> **How to complete this task**
An exact copy of all the data is required.
───── Data provided
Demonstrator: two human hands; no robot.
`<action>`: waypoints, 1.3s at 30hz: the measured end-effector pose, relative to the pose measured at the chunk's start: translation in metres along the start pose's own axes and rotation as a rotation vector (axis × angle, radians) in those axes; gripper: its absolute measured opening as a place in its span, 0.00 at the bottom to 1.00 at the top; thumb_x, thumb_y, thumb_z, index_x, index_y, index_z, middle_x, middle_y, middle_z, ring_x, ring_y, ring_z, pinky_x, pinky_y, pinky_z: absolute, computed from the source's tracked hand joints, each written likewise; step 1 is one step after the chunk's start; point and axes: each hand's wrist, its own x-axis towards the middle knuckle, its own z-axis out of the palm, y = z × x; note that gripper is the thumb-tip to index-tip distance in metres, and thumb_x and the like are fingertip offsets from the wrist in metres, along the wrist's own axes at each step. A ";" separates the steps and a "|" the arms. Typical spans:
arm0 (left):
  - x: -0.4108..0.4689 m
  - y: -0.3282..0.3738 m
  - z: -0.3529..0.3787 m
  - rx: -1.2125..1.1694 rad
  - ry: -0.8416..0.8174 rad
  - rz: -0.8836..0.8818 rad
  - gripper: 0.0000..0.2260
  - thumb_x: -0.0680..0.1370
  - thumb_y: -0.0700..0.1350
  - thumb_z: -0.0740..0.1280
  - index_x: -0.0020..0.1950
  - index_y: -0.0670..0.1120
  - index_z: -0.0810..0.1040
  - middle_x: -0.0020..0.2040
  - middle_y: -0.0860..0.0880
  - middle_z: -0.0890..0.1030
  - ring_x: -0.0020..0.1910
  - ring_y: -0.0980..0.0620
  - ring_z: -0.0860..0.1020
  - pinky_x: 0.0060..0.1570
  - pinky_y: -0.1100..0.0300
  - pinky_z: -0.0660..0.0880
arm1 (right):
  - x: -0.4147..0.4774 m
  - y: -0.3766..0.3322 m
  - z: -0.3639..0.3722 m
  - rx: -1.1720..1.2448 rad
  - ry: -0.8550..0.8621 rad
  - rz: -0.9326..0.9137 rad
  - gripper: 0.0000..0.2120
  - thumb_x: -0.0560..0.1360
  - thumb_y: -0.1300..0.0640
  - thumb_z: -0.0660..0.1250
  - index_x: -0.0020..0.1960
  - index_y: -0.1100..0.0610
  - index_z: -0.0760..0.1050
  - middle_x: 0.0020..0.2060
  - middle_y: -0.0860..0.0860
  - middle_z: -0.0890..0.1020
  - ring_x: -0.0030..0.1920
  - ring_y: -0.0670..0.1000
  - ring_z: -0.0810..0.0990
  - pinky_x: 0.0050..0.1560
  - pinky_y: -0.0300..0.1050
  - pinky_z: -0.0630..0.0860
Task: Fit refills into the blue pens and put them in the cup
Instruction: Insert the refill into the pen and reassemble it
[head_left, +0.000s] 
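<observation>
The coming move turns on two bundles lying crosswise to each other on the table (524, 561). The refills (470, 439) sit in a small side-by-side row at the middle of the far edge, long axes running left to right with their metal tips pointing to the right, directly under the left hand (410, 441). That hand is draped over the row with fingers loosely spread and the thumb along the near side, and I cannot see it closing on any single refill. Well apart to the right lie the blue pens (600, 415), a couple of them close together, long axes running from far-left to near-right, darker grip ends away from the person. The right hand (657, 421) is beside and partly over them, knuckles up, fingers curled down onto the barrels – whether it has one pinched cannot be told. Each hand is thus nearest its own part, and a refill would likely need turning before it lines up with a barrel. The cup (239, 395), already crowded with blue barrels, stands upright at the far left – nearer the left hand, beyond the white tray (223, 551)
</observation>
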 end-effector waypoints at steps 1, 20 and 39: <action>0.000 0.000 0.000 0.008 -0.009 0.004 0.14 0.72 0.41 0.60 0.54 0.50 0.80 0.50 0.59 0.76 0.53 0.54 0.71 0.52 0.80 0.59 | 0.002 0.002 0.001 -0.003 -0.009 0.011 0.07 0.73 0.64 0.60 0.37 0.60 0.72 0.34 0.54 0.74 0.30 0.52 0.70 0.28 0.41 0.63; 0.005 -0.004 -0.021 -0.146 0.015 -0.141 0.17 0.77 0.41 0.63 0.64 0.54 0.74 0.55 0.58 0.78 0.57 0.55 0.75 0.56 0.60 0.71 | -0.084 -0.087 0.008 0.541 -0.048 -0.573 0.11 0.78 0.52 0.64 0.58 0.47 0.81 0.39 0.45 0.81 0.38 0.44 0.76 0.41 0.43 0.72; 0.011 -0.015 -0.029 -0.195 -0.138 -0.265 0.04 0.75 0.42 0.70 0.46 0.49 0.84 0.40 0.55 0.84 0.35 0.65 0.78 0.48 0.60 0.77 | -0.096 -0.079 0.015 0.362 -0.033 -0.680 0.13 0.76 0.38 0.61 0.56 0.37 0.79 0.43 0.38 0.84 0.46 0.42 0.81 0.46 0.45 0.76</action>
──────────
> **Response for this exercise**
Demonstrator: two human hands; no robot.
`<action>`: waypoints, 1.3s at 30hz: the measured end-effector pose, relative to the pose measured at the chunk's start: translation in metres along the start pose's own axes and rotation as a rotation vector (axis × angle, radians) in those axes; gripper: its absolute measured opening as a place in its span, 0.00 at the bottom to 1.00 at the top; thumb_x, thumb_y, thumb_z, index_x, index_y, index_z, middle_x, middle_y, middle_z, ring_x, ring_y, ring_z, pinky_x, pinky_y, pinky_z: absolute, computed from the source's tracked hand joints, each written likewise; step 1 is one step after the chunk's start; point and axes: each hand's wrist, its own x-axis towards the middle knuckle, its own z-axis out of the palm, y = z × x; note that gripper is the thumb-tip to index-tip distance in metres, and thumb_x and the like are fingertip offsets from the wrist in metres, along the wrist's own axes at each step. A ";" separates the steps and a "|" the arms. Typical spans:
arm0 (left):
  - x: -0.4108..0.4689 m
  - y: -0.3282..0.3738 m
  - z: -0.3529..0.3787 m
  - rx: -1.2125..1.1694 rad
  - ry: -0.8416..0.8174 rad
  - rz: -0.8836..0.8818 rad
  - gripper: 0.0000..0.2260
  - thumb_x: -0.0680..0.1370
  - thumb_y: -0.0700..0.1350
  - thumb_z: -0.0740..0.1280
  - index_x: -0.0020..0.1950
  - index_y: -0.0670..0.1120
  - index_z: -0.0810..0.1040
  - middle_x: -0.0020..0.2040
  - middle_y: -0.0860..0.0880
  - middle_z: -0.0890..0.1030
  - ring_x: -0.0020..0.1910
  - ring_y: -0.0980..0.0620
  - ring_z: -0.0860..0.1020
  - pinky_x: 0.0060..0.1570
  - pinky_y: -0.1100..0.0300
  - pinky_z: -0.0660..0.0880
arm1 (right):
  - x: -0.4147..0.4774 m
  - y: -0.3766..0.3322 m
  - z: -0.3639..0.3722 m
  - rx: -1.1720..1.2448 rad
  - ry: -0.8550..0.8621 rad
  - rz: -0.9326..0.9137 rad
  - gripper: 0.0000..0.2120
  - thumb_x: -0.0560..0.1360
  - thumb_y: -0.1300..0.0640
  - thumb_z: -0.0660..0.1250
  - index_x: -0.0020..0.1960
  - index_y: -0.1100..0.0610
  - index_z: -0.0760..0.1050
  - middle_x: 0.0020..0.2060
  - middle_y: -0.0860..0.0860
  - middle_z: -0.0890..0.1020
  - ring_x: -0.0030..0.1920
  - ring_y: -0.0670..0.1000
  - ring_z: -0.0810..0.0990
  - pinky_x: 0.0050..0.1560
  - pinky_y: -0.0300..0.1050
  - pinky_z: -0.0630..0.0860
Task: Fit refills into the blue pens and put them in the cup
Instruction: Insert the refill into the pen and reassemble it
[head_left, +0.000s] 
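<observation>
The coming move turns on two bundles lying crosswise to each other on the table (524, 561). The refills (470, 439) sit in a small side-by-side row at the middle of the far edge, long axes running left to right with their metal tips pointing to the right, directly under the left hand (410, 441). That hand is draped over the row with fingers loosely spread and the thumb along the near side, and I cannot see it closing on any single refill. Well apart to the right lie the blue pens (600, 415), a couple of them close together, long axes running from far-left to near-right, darker grip ends away from the person. The right hand (657, 421) is beside and partly over them, knuckles up, fingers curled down onto the barrels – whether it has one pinched cannot be told. Each hand is thus nearest its own part, and a refill would likely need turning before it lines up with a barrel. The cup (239, 395), already crowded with blue barrels, stands upright at the far left – nearer the left hand, beyond the white tray (223, 551)
</observation>
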 end-effector waypoints at steps 1, 20 and 39: <action>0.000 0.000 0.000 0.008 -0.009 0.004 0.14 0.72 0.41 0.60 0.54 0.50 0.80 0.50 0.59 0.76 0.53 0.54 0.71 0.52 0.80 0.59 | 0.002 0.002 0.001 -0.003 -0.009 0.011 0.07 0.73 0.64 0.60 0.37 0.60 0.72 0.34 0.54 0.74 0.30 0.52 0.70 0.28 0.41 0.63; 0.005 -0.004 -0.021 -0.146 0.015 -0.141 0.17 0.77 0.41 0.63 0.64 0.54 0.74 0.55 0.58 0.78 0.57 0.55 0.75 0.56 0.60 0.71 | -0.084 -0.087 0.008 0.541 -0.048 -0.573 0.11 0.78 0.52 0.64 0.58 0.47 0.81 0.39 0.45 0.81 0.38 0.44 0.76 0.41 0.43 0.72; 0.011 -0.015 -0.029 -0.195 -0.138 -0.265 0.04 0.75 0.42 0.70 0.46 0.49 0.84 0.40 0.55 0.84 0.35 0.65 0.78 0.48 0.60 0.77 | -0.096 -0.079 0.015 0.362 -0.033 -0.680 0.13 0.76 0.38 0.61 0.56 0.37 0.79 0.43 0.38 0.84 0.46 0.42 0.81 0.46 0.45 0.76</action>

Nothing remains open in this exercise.